━━━━━ Task data ━━━━━
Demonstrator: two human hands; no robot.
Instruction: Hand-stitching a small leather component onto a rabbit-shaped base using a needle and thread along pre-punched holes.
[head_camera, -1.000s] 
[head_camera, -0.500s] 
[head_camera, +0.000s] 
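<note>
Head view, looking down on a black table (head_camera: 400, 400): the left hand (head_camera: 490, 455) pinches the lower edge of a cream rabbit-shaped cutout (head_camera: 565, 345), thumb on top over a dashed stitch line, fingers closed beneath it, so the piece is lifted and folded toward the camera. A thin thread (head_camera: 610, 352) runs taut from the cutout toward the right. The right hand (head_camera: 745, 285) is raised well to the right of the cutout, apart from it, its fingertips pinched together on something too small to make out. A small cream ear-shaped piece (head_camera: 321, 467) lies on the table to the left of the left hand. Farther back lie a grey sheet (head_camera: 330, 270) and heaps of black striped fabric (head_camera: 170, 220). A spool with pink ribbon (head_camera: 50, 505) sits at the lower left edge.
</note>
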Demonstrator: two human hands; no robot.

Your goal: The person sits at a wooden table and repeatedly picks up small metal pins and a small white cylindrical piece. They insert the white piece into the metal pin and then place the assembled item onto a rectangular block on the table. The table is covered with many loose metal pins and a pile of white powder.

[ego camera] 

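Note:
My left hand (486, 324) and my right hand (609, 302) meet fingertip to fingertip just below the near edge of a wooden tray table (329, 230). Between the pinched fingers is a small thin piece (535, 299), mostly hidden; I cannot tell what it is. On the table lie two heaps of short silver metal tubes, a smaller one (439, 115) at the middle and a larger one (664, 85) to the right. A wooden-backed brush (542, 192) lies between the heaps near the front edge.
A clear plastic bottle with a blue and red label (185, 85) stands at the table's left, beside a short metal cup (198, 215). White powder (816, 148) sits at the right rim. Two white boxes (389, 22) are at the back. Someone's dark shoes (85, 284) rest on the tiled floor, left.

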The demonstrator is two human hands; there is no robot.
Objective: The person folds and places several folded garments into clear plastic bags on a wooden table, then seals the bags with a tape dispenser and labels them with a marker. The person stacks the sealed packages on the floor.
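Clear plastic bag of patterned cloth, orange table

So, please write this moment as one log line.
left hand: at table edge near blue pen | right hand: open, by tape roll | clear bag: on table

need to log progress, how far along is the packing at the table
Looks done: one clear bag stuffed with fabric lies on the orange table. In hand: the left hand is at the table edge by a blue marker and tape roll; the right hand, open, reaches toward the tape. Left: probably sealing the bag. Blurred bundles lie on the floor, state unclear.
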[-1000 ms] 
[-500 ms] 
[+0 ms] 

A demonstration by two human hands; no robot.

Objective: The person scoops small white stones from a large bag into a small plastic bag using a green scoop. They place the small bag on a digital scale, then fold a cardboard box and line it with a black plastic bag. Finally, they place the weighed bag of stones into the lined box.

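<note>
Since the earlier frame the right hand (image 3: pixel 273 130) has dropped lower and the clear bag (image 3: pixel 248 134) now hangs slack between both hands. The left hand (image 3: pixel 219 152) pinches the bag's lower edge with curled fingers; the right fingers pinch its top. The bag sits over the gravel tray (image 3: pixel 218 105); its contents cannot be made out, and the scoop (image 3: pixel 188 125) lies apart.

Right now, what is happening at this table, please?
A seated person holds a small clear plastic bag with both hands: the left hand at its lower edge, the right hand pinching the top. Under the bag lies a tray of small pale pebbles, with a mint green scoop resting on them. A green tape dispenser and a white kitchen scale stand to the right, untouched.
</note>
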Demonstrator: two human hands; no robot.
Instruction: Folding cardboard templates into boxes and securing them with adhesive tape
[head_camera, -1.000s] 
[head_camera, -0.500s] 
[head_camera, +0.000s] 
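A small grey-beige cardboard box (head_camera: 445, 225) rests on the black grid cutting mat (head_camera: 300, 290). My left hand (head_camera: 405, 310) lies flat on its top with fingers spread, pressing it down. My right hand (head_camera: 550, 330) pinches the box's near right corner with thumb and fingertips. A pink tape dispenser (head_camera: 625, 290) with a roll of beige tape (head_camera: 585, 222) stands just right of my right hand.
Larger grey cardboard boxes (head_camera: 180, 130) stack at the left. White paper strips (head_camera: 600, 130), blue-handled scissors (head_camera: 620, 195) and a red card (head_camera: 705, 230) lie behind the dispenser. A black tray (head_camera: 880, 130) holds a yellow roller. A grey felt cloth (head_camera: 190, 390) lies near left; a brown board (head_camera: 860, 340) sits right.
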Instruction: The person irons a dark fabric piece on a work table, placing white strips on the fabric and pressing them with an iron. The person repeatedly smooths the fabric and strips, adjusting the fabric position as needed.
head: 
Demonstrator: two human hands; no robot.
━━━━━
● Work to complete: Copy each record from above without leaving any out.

● Finished exercise:
Demonstrator: two human hands; no robot.
Instruction: Hand-stitching a small leather component onto a rabbit-shaped base using a needle and thread along pre-punched holes.
[head_camera, -1.000s] 
[head_camera, -0.500s] 
[head_camera, +0.000s] 
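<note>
Head view, looking down on a black table (head_camera: 400, 400): the left hand (head_camera: 490, 455) pinches the lower edge of a cream rabbit-shaped cutout (head_camera: 565, 345), thumb on top over a dashed stitch line, fingers closed beneath it, so the piece is lifted and folded toward the camera. A thin thread (head_camera: 610, 352) runs taut from the cutout toward the right. The right hand (head_camera: 745, 285) is raised well to the right of the cutout, apart from it, its fingertips pinched together on something too small to make out. A small cream ear-shaped piece (head_camera: 321, 467) lies on the table to the left of the left hand. Farther back lie a grey sheet (head_camera: 330, 270) and heaps of black striped fabric (head_camera: 170, 220). A spool with pink ribbon (head_camera: 50, 505) sits at the lower left edge.
</note>
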Demonstrator: two human hands; no robot.

Your goal: The person sits at a wooden table and repeatedly picks up small metal pins and a small white cylindrical piece. They insert the white piece into the metal pin and then place the assembled item onto a rectangular block on the table. The table is covered with many loose metal pins and a pile of white powder.

[ego camera] 

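Note:
My left hand (486, 324) and my right hand (609, 302) meet fingertip to fingertip just below the near edge of a wooden tray table (329, 230). Between the pinched fingers is a small thin piece (535, 299), mostly hidden; I cannot tell what it is. On the table lie two heaps of short silver metal tubes, a smaller one (439, 115) at the middle and a larger one (664, 85) to the right. A wooden-backed brush (542, 192) lies between the heaps near the front edge.
A clear plastic bottle with a blue and red label (185, 85) stands at the table's left, beside a short metal cup (198, 215). White powder (816, 148) sits at the right rim. Two white boxes (389, 22) are at the back. Someone's dark shoes (85, 284) rest on the tiled floor, left.
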
The demonstrator is two human hands; there is no robot.
Objective: The person folds and places several folded garments into clear plastic bags on a wooden table, then seals the bags with a tape dispenser and labels them with a marker. The person stacks the sealed packages on the floor.
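Clear plastic bag of patterned cloth, orange table

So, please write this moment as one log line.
left hand: at table edge near blue pen | right hand: open, by tape roll | clear bag: on table

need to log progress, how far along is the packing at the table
Looks done: one clear bag stuffed with fabric lies on the orange table. In hand: the left hand is at the table edge by a blue marker and tape roll; the right hand, open, reaches toward the tape. Left: probably sealing the bag. Blurred bundles lie on the floor, state unclear.
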[-1000 ms] 
[-500 ms] 
[+0 ms] 

A demonstration by two human hands; no robot.

Objective: The person scoops small white stones from a large bag into a small plastic bag using a green scoop. They place the small bag on a digital scale, then fold a cardboard box and line it with a black plastic bag. Finally, they place the weighed bag of stones into the lined box.

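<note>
Since the earlier frame the right hand (image 3: pixel 273 130) has dropped lower and the clear bag (image 3: pixel 248 134) now hangs slack between both hands. The left hand (image 3: pixel 219 152) pinches the bag's lower edge with curled fingers; the right fingers pinch its top. The bag sits over the gravel tray (image 3: pixel 218 105); its contents cannot be made out, and the scoop (image 3: pixel 188 125) lies apart.

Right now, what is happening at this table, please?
A seated person holds a small clear plastic bag with both hands: the left hand at its lower edge, the right hand pinching the top. Under the bag lies a tray of small pale pebbles, with a mint green scoop resting on them. A green tape dispenser and a white kitchen scale stand to the right, untouched.
</note>
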Demonstrator: two human hands; no robot.
Instruction: Folding cardboard templates into boxes and securing them with adhesive tape
[head_camera, -1.000s] 
[head_camera, -0.500s] 
[head_camera, +0.000s] 
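A small grey-beige cardboard box (head_camera: 445, 225) rests on the black grid cutting mat (head_camera: 300, 290). My left hand (head_camera: 405, 310) lies flat on its top with fingers spread, pressing it down. My right hand (head_camera: 550, 330) pinches the box's near right corner with thumb and fingertips. A pink tape dispenser (head_camera: 625, 290) with a roll of beige tape (head_camera: 585, 222) stands just right of my right hand.
Larger grey cardboard boxes (head_camera: 180, 130) stack at the left. White paper strips (head_camera: 600, 130), blue-handled scissors (head_camera: 620, 195) and a red card (head_camera: 705, 230) lie behind the dispenser. A black tray (head_camera: 880, 130) holds a yellow roller. A grey felt cloth (head_camera: 190, 390) lies near left; a brown board (head_camera: 860, 340) sits right.
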Instruction: The person irons a dark fabric piece on a work table, placing white strips on the fabric and pressing them with an iron. The person repeatedly smooths the fabric and strips, adjusting the fabric position as needed.
head: 
Demonstrator: two human hands; no robot.

The exercise requires no additional content.